KENTECH Develops Prompt Learning Technique to Enhance Vision-Language Model Recognition
(From left) Lee Seokju, Professor at Korea University of Energy and Technology, Sohee Kim, Researcher, Gahyun Kim, Researcher.
View original imageKorea University of Energy and Technology (KENTECH) announced on November 13 that Professor Lee Seokju’s research team has developed a new prompt learning technique designed to ensure that vision-language models (VLMs) learn only the essential attributes of images by analyzing visual distortions that can occur during the process of data diversification.
Existing vision-language models such as CLIP can understand the meaning of objects by combining images and text, but they have limitations in situations that require fine-grained attribute distinction.
To address this issue, the research team introduced the "Delta Meta Token." This token helps the model learn the relative changes between images, enabling it to distinguish attribute differences more precisely. As a result, the model becomes less sensitive to data variations while learning only the meaningful attributes for each class, allowing it to differentiate visually similar objects based on attribute cues. For example, previous methods would only learn the class information "dog," whereas the proposed technique learns common attributes such as ears, eyes, and fur. This enables the model to recognize essential attributes even when the type of dog or background changes, maintaining stable performance across datasets from different domains.

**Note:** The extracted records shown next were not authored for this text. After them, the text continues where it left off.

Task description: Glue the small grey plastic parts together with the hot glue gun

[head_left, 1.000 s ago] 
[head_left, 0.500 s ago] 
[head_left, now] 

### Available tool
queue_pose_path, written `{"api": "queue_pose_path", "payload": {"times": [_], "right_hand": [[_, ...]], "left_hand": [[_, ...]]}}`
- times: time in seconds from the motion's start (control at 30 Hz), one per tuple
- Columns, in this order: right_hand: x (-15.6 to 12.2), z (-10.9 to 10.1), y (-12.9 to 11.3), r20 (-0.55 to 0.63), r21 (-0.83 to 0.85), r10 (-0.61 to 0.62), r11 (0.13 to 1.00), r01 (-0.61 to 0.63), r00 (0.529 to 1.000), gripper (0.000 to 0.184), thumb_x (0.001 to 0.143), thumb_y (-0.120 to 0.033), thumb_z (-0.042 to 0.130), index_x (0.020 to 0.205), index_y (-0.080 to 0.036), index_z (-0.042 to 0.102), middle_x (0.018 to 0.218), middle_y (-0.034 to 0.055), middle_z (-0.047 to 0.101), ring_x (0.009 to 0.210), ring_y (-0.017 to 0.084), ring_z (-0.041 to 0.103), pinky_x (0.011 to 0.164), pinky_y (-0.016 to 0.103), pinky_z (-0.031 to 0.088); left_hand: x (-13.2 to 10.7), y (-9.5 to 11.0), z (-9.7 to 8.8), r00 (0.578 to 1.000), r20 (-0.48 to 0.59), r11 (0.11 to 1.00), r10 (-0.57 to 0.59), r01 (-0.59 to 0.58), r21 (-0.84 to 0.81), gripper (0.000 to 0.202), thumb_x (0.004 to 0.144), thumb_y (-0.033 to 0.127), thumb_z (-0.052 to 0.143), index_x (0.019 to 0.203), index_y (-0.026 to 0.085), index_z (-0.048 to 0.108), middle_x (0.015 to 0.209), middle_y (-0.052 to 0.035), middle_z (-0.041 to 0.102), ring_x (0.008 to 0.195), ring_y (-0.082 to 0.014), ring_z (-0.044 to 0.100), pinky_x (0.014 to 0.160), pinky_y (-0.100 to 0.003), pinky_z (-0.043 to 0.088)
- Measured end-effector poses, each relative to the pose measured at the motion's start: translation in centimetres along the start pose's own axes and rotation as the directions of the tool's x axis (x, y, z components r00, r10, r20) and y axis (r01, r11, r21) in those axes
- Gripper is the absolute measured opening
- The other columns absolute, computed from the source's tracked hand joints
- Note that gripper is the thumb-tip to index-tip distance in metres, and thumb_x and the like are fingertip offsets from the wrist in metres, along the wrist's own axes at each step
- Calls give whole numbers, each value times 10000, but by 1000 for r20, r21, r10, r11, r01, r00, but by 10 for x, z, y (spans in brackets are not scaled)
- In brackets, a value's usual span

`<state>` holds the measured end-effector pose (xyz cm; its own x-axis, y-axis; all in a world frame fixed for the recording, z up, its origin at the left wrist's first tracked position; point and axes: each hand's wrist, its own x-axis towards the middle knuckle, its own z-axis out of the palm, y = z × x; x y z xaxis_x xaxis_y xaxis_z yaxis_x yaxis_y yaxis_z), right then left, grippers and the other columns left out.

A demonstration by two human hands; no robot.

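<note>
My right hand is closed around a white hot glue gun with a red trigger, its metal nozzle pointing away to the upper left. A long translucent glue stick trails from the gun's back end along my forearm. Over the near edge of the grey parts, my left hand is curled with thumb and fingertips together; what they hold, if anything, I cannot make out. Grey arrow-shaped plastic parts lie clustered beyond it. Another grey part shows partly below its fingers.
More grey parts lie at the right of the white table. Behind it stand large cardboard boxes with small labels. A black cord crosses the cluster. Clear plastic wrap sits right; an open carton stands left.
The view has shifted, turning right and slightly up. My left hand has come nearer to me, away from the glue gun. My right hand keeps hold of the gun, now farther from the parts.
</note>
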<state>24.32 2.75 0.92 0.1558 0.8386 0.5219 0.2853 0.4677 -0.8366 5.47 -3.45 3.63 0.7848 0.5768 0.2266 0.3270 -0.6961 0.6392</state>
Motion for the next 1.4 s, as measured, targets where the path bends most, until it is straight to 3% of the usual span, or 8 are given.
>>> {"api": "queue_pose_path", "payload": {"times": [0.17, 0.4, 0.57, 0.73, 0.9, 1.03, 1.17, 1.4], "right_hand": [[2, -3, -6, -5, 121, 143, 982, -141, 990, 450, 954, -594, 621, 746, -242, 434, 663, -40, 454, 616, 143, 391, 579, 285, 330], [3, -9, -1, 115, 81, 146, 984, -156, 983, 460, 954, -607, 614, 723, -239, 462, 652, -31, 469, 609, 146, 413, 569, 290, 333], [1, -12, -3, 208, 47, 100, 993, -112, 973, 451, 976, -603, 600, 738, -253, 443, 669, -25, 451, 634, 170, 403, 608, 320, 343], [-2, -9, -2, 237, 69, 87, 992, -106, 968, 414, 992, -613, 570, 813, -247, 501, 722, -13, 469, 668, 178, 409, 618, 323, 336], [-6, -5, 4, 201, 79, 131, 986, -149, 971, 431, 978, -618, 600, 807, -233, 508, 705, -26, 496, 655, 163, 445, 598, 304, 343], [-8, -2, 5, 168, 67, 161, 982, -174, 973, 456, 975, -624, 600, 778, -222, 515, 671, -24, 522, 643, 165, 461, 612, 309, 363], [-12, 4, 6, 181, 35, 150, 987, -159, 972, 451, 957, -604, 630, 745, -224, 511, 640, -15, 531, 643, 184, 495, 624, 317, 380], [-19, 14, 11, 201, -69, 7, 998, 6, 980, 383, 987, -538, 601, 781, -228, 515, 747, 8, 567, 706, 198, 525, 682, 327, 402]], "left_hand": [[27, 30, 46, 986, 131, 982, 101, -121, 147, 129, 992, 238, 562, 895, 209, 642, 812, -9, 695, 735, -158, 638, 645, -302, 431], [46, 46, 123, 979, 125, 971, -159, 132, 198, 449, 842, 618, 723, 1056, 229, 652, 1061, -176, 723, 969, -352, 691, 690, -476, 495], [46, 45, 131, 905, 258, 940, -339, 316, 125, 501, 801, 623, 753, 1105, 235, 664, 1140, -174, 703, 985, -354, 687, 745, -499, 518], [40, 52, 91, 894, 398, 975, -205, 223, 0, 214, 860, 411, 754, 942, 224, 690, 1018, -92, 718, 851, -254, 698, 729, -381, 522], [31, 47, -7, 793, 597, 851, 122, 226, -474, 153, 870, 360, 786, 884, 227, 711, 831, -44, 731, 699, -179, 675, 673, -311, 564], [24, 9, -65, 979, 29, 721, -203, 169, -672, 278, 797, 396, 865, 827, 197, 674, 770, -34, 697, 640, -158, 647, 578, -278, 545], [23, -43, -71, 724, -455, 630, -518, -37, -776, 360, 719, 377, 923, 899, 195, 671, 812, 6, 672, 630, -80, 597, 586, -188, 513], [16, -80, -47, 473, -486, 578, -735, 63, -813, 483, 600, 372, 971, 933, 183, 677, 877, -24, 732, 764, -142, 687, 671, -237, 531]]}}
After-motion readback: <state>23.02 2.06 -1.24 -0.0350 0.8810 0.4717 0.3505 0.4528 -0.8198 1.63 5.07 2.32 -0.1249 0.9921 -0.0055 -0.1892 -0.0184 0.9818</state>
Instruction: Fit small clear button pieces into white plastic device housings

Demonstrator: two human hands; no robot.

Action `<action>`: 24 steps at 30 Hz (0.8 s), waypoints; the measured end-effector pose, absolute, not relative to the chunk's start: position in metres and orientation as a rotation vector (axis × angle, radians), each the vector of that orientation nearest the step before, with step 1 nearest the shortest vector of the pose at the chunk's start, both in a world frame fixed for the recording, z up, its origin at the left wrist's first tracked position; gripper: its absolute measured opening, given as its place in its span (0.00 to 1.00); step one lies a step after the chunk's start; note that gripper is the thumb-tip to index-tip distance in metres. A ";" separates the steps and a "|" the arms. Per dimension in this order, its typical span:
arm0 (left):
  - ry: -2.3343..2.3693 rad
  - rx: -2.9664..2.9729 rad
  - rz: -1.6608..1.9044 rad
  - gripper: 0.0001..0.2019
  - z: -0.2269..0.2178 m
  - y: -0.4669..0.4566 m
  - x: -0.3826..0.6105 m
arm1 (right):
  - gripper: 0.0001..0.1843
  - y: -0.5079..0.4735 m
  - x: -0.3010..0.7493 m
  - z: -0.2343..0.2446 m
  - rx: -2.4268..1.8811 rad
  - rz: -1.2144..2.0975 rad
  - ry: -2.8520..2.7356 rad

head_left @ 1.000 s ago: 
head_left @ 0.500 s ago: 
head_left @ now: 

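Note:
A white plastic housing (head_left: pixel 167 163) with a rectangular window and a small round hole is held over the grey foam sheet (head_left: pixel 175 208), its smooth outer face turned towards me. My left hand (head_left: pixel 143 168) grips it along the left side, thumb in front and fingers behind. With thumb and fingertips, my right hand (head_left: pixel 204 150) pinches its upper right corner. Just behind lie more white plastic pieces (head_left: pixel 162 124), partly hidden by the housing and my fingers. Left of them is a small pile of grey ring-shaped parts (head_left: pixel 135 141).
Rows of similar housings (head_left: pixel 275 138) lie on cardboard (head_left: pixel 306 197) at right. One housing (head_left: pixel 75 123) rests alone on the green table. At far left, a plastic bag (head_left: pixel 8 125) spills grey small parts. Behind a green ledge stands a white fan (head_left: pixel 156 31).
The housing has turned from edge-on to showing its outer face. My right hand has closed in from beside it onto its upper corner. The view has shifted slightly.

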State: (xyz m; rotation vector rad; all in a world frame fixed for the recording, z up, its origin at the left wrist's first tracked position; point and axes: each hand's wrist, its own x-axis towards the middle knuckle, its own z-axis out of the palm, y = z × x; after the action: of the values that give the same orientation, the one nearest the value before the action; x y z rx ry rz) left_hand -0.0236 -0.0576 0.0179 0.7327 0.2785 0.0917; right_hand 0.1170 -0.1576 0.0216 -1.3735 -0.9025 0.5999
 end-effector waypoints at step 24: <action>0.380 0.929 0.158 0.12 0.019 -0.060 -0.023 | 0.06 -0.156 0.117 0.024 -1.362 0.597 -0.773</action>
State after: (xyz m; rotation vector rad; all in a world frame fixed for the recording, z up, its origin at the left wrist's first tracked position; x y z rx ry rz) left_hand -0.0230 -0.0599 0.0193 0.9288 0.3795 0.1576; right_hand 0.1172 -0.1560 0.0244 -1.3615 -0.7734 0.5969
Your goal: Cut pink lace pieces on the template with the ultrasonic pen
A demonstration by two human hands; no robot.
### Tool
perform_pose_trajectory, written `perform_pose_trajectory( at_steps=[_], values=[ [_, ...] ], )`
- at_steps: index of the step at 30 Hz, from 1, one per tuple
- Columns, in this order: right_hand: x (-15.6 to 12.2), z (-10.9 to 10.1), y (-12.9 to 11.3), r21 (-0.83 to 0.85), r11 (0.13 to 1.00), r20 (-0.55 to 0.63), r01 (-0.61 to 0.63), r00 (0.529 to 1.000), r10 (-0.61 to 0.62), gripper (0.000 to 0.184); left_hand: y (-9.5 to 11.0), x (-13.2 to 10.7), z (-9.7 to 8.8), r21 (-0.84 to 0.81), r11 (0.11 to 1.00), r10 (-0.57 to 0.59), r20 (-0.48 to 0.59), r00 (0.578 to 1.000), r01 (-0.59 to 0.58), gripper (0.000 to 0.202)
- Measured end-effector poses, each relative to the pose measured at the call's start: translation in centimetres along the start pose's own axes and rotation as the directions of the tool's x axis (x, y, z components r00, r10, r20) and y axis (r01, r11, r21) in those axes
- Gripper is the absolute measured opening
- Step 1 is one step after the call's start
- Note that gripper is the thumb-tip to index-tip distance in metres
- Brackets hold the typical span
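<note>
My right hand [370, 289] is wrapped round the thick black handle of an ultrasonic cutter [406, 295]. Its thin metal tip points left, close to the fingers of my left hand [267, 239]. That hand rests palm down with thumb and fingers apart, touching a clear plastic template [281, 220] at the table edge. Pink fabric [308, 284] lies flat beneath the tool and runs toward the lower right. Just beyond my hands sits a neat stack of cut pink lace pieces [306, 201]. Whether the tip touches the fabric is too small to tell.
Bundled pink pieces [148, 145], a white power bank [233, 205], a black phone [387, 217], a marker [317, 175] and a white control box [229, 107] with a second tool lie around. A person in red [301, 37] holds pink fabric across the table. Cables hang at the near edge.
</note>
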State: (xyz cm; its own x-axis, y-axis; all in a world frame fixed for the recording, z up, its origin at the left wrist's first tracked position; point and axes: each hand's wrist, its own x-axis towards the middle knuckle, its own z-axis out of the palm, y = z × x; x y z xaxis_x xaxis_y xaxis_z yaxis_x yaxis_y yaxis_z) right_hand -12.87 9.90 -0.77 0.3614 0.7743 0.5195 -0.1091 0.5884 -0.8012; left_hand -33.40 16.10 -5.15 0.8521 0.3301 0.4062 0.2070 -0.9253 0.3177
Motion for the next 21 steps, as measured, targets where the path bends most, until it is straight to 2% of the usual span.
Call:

Conceptual diagram of the prompt learning technique developed by the KENTECH research team.
View original imageDespite its lightweight structure, which adds only minimal parameters to a pre-trained CLIP model, the proposed technique outperformed existing prompt learning methods on 11 benchmark datasets and demonstrated high generalization performance. It maintains robust recognition even when presented with new classes or domains, and is expected to be applied in various fields that require attribute-based visual recognition, such as autonomous driving, robot vision, and industrial video anomaly detection.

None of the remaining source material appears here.